The Cathedral of Saint Peter is a Roman Catholic cathedral in Kansas City, Kansas, United States and is the seat of the Roman Catholic Archdiocese of Kansas City in Kansas.

History

The Rev. Bernard Kelly was appointed by Bishop Thomas Lillis of the Diocese of Leavenworth to organize St. Peter's parish on October 7, 1907.  The parish's first Mass was held in the Bishop's residence on Sandusky for 126 people on December 8, 1907.  Fund raising began for a combination church and school and the cornerstone for the new building was laid on March 14, 1908.  The facility was dedicated on September 7 of the same year.  A rectory was built from 1916-1917.  Construction began on the current church building in 1925.  The first Mass was celebrated in the building on August 1, 1927 and it was dedicated on September 5 of the same year.  

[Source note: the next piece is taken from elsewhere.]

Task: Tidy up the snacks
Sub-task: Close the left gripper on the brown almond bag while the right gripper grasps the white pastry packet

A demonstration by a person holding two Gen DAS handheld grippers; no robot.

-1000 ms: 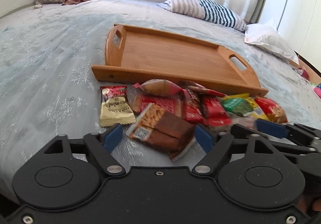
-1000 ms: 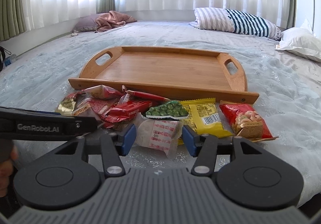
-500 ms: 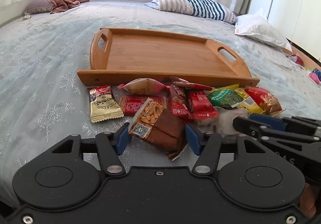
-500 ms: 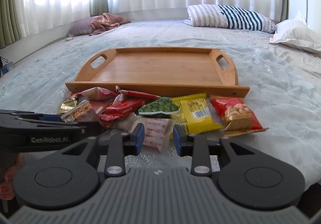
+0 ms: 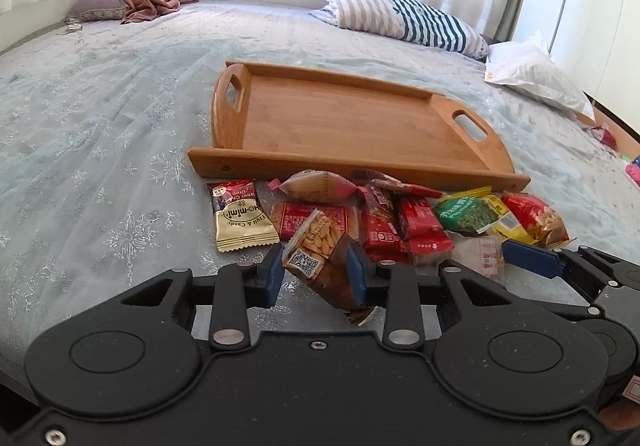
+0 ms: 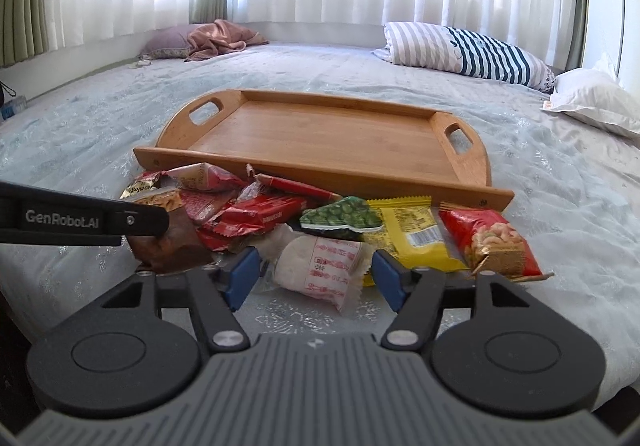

On May 10, 1947 the See City was transferred from Leavenworth, Kansas to Kansas City by Pope Pius XII.  Bishop George Donnelly consecrated St. Peter's as a cathedral in 1948.  Twelve gold crosses that represent the Twelve Apostles were placed between the Stations of the Cross.  A portable Bishop's throne was placed in the sanctuary.  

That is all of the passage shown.